Problem to solve
Down to the final line, return the records unchanged.

Records shown

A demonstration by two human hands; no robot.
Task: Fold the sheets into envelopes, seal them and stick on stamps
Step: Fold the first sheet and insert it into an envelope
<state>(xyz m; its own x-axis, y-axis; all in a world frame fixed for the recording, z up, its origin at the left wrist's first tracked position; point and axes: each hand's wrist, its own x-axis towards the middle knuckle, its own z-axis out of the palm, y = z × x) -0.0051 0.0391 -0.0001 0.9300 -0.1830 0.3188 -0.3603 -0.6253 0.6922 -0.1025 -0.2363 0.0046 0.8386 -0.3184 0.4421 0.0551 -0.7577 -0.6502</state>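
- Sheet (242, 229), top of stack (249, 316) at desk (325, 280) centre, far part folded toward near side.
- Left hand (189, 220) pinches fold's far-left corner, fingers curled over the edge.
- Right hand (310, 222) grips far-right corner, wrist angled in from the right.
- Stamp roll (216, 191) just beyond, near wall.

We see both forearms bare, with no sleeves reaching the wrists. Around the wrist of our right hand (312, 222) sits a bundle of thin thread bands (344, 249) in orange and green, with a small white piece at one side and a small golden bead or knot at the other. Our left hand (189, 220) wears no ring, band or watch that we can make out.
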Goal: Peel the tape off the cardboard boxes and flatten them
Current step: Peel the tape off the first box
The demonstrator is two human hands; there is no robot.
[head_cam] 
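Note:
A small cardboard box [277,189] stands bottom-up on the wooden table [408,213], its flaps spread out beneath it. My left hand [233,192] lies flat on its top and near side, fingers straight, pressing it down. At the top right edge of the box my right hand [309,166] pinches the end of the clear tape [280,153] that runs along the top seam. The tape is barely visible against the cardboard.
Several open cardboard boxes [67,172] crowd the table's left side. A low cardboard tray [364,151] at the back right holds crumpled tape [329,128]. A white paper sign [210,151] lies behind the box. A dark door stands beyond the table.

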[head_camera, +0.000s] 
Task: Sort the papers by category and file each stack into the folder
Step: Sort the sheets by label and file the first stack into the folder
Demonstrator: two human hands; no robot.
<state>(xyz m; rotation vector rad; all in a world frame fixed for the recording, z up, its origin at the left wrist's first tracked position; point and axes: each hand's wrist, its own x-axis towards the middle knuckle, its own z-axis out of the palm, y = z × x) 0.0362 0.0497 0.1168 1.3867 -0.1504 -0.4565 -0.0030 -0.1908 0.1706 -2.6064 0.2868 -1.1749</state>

Solution for this task
A demonstration by two human hands; no robot.
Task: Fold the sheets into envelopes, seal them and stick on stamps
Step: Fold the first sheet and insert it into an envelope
<state>(xyz m; its own x-axis, y-axis; all in a world frame fixed for the recording, z up, its origin at the left wrist's first tracked position; point and axes: each hand's wrist, its own x-axis towards the middle knuckle, its own z-axis out of the palm, y = z × x) -0.0051 0.0391 -0.0001 0.9300 -0.1830 0.3188 -0.3603 -0.6253 0.6922 -0.1025 -0.2363 0.0046 0.8386 -0.3184 0.4421 0.0551 -0.7577 -0.6502</state>
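- Sheet (242, 229), top of stack (249, 316) at desk (325, 280) centre, far part folded toward near side.
- Left hand (189, 220) pinches fold's far-left corner, fingers curled over the edge.
- Right hand (310, 222) grips far-right corner, wrist angled in from the right.
- Stamp roll (216, 191) just beyond, near wall.

We see both forearms bare, with no sleeves reaching the wrists. Around the wrist of our right hand (312, 222) sits a bundle of thin thread bands (344, 249) in orange and green, with a small white piece at one side and a small golden bead or knot at the other. Our left hand (189, 220) wears no ring, band or watch that we can make out.
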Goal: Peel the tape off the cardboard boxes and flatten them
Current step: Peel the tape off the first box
The demonstrator is two human hands; there is no robot.
[head_cam] 
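Note:
A small cardboard box [277,189] stands bottom-up on the wooden table [408,213], its flaps spread out beneath it. My left hand [233,192] lies flat on its top and near side, fingers straight, pressing it down. At the top right edge of the box my right hand [309,166] pinches the end of the clear tape [280,153] that runs along the top seam. The tape is barely visible against the cardboard.
Several open cardboard boxes [67,172] crowd the table's left side. A low cardboard tray [364,151] at the back right holds crumpled tape [329,128]. A white paper sign [210,151] lies behind the box. A dark door stands beyond the table.
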
[head_camera, +0.000s] 
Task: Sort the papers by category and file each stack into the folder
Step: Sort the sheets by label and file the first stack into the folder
Demonstrator: two human hands; no robot.
<state>(xyz m; rotation vector rad; all in a world frame fixed for the recording, z up, its origin at the left wrist's first tracked position; point and axes: each hand's wrist, its own x-axis towards the middle knuckle, its own z-axis out of the palm, y = z × x) 0.0362 0.0497 0.1168 1.3867 -0.1504 -0.4565 -0.0030 -0.1908 0.1706 -2.6064 0.2868 -1.1749</state>

Nothing else belongs in this answer.